Max Borders of TCS Daily has a critique of Tom: A Blueprint for Inaction?
Tom's comments:
No offense to Max and the cutesy title, but the critique amounts to: this is really hard to pursue when you involve international financial institutions like IMF and the WB as currently configured and operated.Point taken. New rule sets required.
Borders is right on this, for example: we turn naturally to our closest allies for trickiest work of institution-buildling, like rule of law. Where we turn logically to New Core (as I note in my current brief) is more in the simpler, less elegant, 3-sigma-like solutions on rapid construction of infrastructure networks.
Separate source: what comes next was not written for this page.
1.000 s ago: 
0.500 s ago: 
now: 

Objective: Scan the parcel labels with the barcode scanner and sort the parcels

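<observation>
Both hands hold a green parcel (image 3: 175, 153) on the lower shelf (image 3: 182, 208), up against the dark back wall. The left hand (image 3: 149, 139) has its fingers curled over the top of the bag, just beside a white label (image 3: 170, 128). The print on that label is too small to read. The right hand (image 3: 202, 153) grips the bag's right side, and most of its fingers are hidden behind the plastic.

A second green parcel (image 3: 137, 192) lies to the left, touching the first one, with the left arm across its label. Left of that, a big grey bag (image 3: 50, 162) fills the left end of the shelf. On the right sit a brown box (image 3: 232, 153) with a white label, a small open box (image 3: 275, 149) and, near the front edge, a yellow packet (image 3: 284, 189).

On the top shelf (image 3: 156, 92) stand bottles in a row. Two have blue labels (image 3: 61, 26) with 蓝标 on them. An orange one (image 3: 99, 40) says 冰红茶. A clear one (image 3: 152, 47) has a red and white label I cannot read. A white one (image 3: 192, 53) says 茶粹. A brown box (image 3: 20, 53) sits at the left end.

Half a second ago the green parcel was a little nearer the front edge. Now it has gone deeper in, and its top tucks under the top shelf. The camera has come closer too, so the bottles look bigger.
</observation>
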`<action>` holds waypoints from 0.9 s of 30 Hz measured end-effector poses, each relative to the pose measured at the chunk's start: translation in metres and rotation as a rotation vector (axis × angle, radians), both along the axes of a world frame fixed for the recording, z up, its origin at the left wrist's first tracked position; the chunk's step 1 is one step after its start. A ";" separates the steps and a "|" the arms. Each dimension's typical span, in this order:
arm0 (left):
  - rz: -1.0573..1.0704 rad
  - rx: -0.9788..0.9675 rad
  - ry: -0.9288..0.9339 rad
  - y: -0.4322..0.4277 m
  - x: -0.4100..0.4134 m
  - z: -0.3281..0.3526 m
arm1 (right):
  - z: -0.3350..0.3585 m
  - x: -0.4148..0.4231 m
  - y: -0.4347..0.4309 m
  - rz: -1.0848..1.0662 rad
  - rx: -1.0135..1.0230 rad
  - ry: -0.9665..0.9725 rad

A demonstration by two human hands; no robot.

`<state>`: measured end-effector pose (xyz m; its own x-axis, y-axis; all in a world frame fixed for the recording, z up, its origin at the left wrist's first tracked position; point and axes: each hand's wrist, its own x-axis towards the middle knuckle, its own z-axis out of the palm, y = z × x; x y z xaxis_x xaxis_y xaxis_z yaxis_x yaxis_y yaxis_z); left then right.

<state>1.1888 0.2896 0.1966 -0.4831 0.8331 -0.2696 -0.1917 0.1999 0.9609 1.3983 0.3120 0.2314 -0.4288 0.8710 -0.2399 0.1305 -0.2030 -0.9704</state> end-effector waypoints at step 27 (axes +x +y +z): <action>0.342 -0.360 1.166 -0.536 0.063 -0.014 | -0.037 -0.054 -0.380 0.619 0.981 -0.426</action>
So yeah, assign SysAdmin roles according to the logic of comparative advantage.
So great point by Max, just a bit OBB (overtaken by the brief).
His larger critique that I focus too much on nation-building vice institution-building is at worst a misrepresentation of my ideas (BFA is full of discussion on the latter, which, quite frankly, is logically indistinguishable from the former--to wit, what is a nation but a collection of institutions?) and at best an argumentative ploy (reminding me of the criticism that "Barnett should think less about shrinkíng the Gap and more about growing the Core," to which I reply "Fine, call it whatever you want.").
Borders' points about the complexity of the challenge are all good and his emphasis on, and articulation of, the goals of institution-building are most welcome. But he needs to put his considerable brainpower to the "how' answers, not just the "how not" summaries of past experience.
Max could have reached a lot higher in this piece. He has--I suspect--far more original insight to offer on these tough subjects than he reveals here.